По ночам я по-прежнему слышу, как поет в своей башне Мутти и как воет по украденным щенкам Наня-собаня: не знаю, в самом ли деле или мне это только чудится, как листья, которые видела тогдашняя Новенькая. Но мне хватает. Какая, в сущности, разница между воображаемым и взаправдашним?

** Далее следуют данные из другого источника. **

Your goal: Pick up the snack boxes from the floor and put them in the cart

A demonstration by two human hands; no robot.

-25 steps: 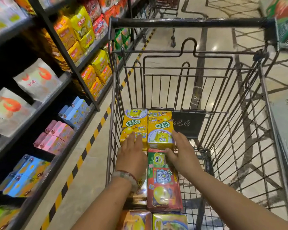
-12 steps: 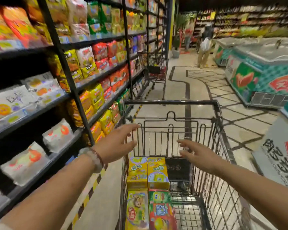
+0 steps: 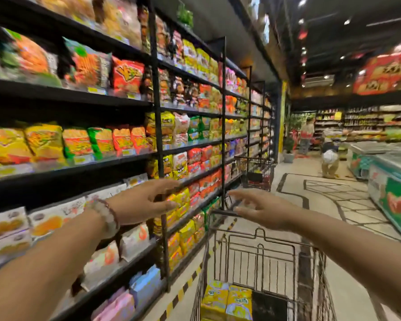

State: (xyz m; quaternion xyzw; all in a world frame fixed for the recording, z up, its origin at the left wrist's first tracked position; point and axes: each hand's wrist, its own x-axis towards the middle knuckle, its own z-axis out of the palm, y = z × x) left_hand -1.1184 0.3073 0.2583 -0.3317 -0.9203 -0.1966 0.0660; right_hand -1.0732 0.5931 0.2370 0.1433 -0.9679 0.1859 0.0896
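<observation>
— Yellow snack boxes (image 3: 227, 301) sit side by side at the bottom of the cart (image 3: 262, 246), against its far end and toward its left wall. Is anything being carried right now?

— No. The left hand (image 3: 146, 201) and the right hand (image 3: 262, 209) are both raised above the cart's far rim, fingers straight and spread apart, holding nothing and touching nothing.

— So which step would you call this?

— Between loads, I'd say: boxes are in, hands are free. The floor (image 3: 294, 200) beside the cart shows no boxes in this view, so I cannot tell whether any are left to collect.

— What does the next move call for?

— Looking down to check the floor near the cart. If boxes remain, it means bending, gripping one or two by their sides, and setting them flat on the free wire to the right of the yellow pair.

— Anything to mind?

— The shelves (image 3: 125, 158) stand just beside the cart's left wall, packed with bags, so elbows need care.
</observation>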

Безумие ведь может быть и своего рода компенсацией для тех, кому не досталось ничего получше.
Правило номер четыре: что ему нужно, проныре?
Ходит себе и ходит, взъерошенный такой, и со всеми разговоры ведет, кроме разве что своего халата, а тот вечно нараспашку. Мало нам тут чокнутых. Помяни мое слово, прогонит его Гадди: уж с месяц, считай, с тех самых пор, как он появился, в Бинтоне форменный сумасшедший дом.
Сегодня с утра за мной послал.
– Чего ему надо? – спросила я у Жилетт.
А она только руками разводит:
– Психотерапия, – говорит.
Я решила было, что это какая-то новая таблетка, и уже готовилась тихонько сплюнуть ее в сгиб локтя, как Мутти учила. Но он меня усадил и стал разглядывать. Усы свои гладит и молчит, молчит… Ну я и начала сама с собой болтать, чтобы скрасить одиночество. А он только вздыхал, посматривал зачем-то на свои ногти и писал в клеточках блокнота фразы, прочесть которые мне так и не удалось.